The Guy Behind the Glassberg
Taylor is a man who has put in 900 days of service – which equates to over four work years. Since joining in 2005.

He is dedicated, witty, and laid back. Before his first deployment, he was warned there may be some hardships, and would be sleeping on a cot. Taylor laughs, “Sleeping on a cot isn’t a hardship, that’s camping!” He says you need a sense of humor or you’ll never make it.

Steve Taylor recently won the Glassberg Award through the Red Cross of Snohomish County at the Volunteer Appreciation event; but he was not even there to receive it. Instead, Taylor has been in Texas for a month doing relief work after intensive flooding. The Glassberg award was named after the Glassberg family who had members serving on the board, as dedicated volunteers, and as the Executive Director from 1974 – 1985. It is given yearly to honor outstanding volunteer service and longevity.

Taylor is a man who has put in 900 days of service – which equates to over four work years. Since joining in 2005, Taylor has participated on over 38 deployments, says Volunteer Coordinator Kelly Sunagel, from Florida to Pennsylvania, to Texas and Alaska. He’s served in a range of disasters, from raging fires, floods, tornados and hurricanes, he’s done it all. He has also been here in times of disaster including the Washington landslide.

Taylor recounts sitting at home in Gold Bar watching the television coverage from Hurricane Katrina, and feeling upset as everyone flocked to New Orleans when the hurricane devastated Mississippi. He says, next thing he knew, he was in Mississippi for the next two and a half months. He went down with an open mind and has been with the Red Cross ever since. When asked why he spends so much time volunteering, Taylor says, “I do it cause the need’s there. Someone’s got to.”

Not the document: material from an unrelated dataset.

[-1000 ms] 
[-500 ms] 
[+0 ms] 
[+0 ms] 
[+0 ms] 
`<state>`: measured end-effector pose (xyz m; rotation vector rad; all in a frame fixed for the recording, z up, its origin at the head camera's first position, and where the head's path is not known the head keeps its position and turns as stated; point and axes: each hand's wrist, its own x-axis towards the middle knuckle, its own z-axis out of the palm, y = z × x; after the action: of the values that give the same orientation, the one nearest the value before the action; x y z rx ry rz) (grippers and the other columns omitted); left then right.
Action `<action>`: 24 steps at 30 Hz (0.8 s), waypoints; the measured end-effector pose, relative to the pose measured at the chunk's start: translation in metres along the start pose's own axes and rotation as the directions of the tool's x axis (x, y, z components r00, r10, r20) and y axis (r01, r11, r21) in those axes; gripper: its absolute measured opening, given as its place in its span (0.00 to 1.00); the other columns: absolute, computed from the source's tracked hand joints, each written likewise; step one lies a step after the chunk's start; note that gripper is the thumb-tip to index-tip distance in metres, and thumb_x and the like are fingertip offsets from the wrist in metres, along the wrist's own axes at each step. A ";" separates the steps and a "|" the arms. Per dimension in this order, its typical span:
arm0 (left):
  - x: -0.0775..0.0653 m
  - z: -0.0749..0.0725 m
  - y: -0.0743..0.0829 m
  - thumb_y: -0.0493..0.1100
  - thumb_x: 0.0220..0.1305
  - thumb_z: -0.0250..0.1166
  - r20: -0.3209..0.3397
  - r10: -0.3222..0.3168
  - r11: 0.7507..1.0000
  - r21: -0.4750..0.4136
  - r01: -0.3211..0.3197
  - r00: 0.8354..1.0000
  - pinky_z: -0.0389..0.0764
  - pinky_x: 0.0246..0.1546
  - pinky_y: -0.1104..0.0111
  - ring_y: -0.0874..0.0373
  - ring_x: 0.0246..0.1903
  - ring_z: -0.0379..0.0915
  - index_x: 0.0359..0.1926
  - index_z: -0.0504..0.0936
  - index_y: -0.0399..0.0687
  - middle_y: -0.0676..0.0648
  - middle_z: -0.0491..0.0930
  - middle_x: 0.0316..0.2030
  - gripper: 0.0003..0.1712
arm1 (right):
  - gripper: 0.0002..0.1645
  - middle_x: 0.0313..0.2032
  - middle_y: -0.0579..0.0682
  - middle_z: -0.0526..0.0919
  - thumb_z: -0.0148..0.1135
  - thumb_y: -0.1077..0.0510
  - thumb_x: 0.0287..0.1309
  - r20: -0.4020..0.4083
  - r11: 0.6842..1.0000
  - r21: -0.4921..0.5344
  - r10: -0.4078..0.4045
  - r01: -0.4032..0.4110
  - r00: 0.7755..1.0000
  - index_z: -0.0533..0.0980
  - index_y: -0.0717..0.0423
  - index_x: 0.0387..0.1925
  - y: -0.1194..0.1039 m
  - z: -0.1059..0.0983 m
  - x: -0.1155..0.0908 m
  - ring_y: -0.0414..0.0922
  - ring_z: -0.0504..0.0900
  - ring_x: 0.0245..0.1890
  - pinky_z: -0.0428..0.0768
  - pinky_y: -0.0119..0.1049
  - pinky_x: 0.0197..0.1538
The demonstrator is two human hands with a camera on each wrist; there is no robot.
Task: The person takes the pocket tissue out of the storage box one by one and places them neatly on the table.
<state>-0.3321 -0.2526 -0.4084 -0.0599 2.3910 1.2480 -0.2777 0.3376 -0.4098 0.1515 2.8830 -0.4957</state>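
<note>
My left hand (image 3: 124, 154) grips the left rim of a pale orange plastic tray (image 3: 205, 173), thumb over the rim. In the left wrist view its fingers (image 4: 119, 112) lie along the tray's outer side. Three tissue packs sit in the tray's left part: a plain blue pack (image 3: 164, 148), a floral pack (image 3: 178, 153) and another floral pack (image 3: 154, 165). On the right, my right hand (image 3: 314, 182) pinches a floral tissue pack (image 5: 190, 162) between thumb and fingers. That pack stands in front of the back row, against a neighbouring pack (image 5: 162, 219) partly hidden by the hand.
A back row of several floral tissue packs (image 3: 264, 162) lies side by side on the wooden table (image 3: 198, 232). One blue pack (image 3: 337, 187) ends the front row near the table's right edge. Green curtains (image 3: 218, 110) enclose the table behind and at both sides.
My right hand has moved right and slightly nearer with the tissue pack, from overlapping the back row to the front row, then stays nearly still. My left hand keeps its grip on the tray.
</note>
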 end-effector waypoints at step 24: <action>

The best thing about the Red Cross is all the people you get to know. Taylor says, “The Red Cross is the largest family you’ll ever meet.” When on deployment the volunteers come together like a family for a few weeks; you live together, work together, and then don’t see each other for a few years. When you do see someone again on another deployment, Taylor says it’s like a reunion.

Even though he wasn’t present for the Volunteer Appreciation Event, Taylor is loyal to his chapter. He has lived in Snohomish County much of his life. Of his home chapter Taylor says it’s a good chapter to work for, and if he was in another chapter he might not have lasted so long.

Sunagel says, “If you need to know how to do something, ask Steve. Along with helping in times of disaster, he is here in the chapter two times a week making sure everything runs smooth and he does it all with a positive attitude – we know the daily operations of the chapter are not the same adrenaline pumping times of deployments, but Steve loves being in the chapter and working in “blue skies” just as much and it shows.”